They say you can never go home again. They tell you it can never be the same. Yet, sometimes in life when you revisit the memories of youth, it is as if you had never left. That is what it was like.
On Oct. 1, the staff and alumni of Calvary College once again gathered for the 50th anniversary of the founding of the institution. Calvary College began with a vision of Christian education in 1966. The school was established on the old Stuart Robinson campus. Stuart Robinson was formed by Dr. Edward O. Guerrant and a group known as the Society of Soul Winners. Their mission was to establish settlement schools in rural areas of Appalachia and to share the gospel of Christ.
According to the writings of Reverend W.I. Cooper, “Stuart Robinson School had its origin in a little Sunday school organized in the L&N depot at Blackey about 1910, the building being only partially finished.
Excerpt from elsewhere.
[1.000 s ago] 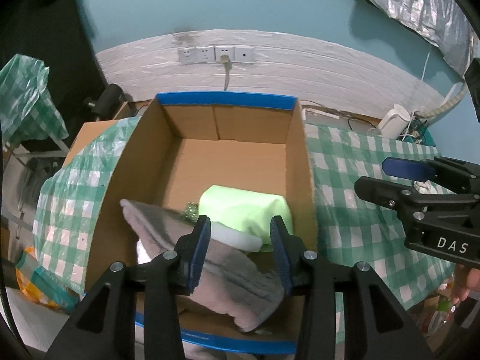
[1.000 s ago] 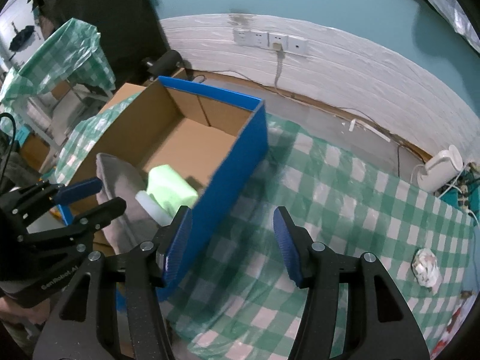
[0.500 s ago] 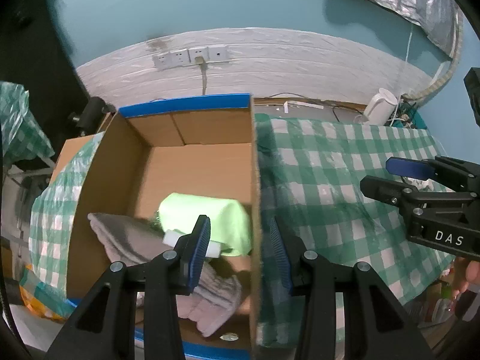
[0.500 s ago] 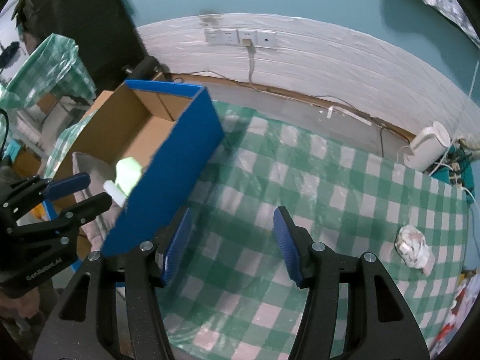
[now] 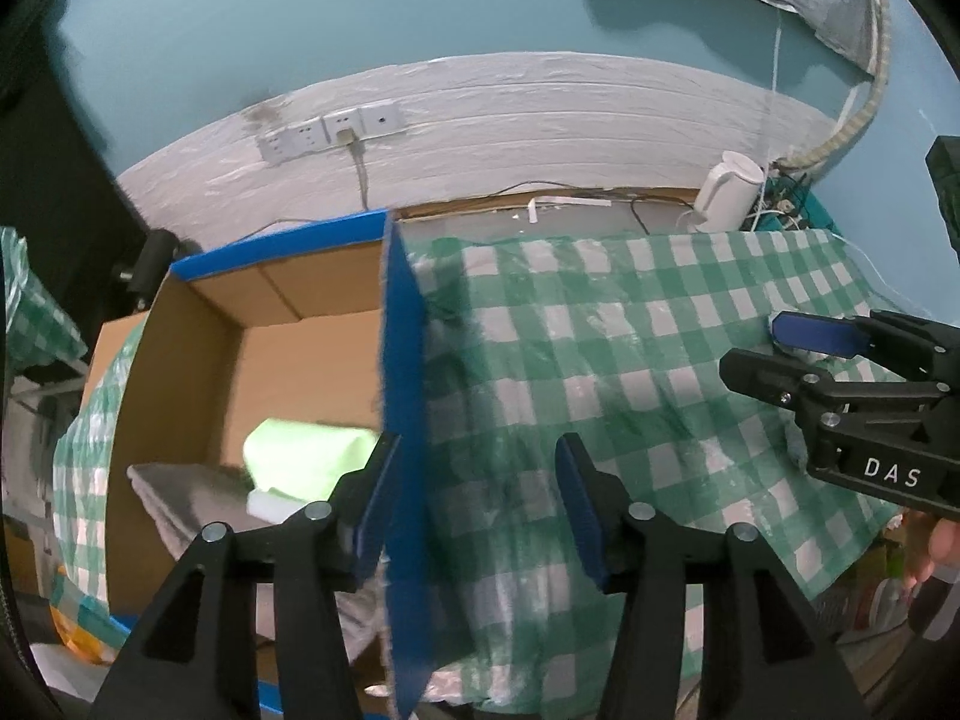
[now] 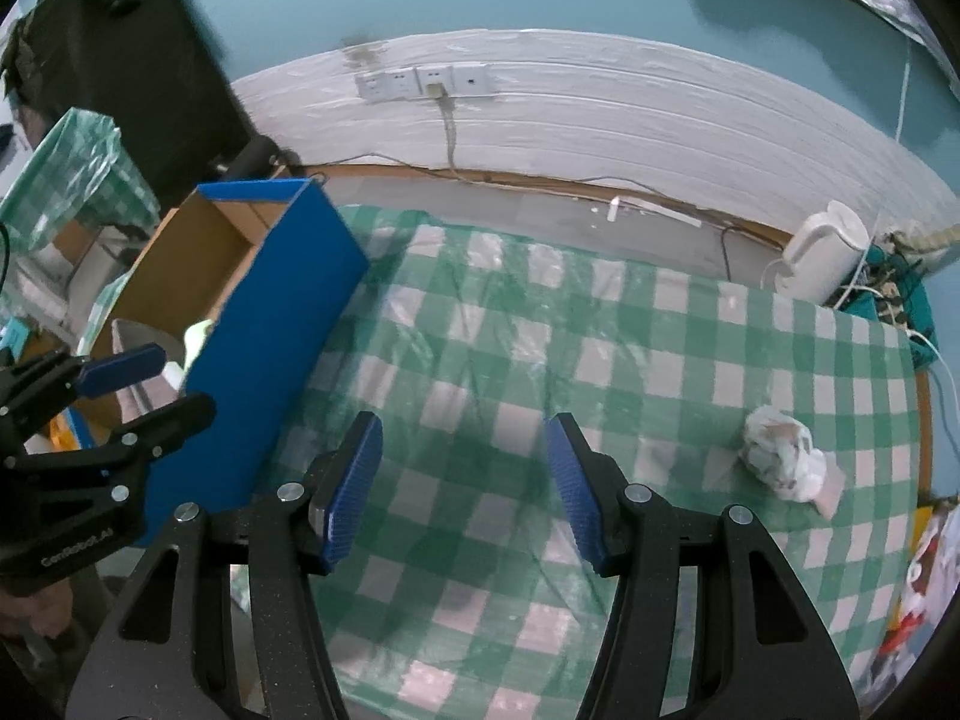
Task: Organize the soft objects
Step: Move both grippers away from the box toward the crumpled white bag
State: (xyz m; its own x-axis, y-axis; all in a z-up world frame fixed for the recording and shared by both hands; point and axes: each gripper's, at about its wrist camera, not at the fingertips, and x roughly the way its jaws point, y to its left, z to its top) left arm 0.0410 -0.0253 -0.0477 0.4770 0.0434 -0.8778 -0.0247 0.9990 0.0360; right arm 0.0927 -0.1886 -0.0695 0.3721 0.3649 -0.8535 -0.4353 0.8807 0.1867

Captain C.F. Huhlein, a member of the firm of B.F. Avery and Sons in Louisville, and Mr. Thomas Tailbot, later superintendent of Home Missions in West Lexington Presbytery, were spending some time in the mountains of eastern Kentucky, partly as a vacation and partly for the purpose of aiding Dr. Guerrant in his work.
“One spring Sunday morning they came upon a group of boys swimming in the North Fork of the Kentucky River just below Blackey. There were about 30 youngsters, and they were having a great time. These two men from the Bluegrass, having an innate love for boys and knowing the great influence for good which Sunday school exerted in the lives of their own boys, suggested to the group that they would find it most interesting and helpful to join a movement for establishing such an organization in Blackey. Many of these lads had never heard of a Sunday school, and few, if any, had ever been to one. All were curious and anxious to know what it would be like, so the entire group joined Captain Huhlein and Mr. Talbot in starting the first Sunday school at Blackey.
“The two men reported the incident to Dr. Guerrant, who afterwards visited Blackey, studied the situation and decided that this was the proper location for another mission point.”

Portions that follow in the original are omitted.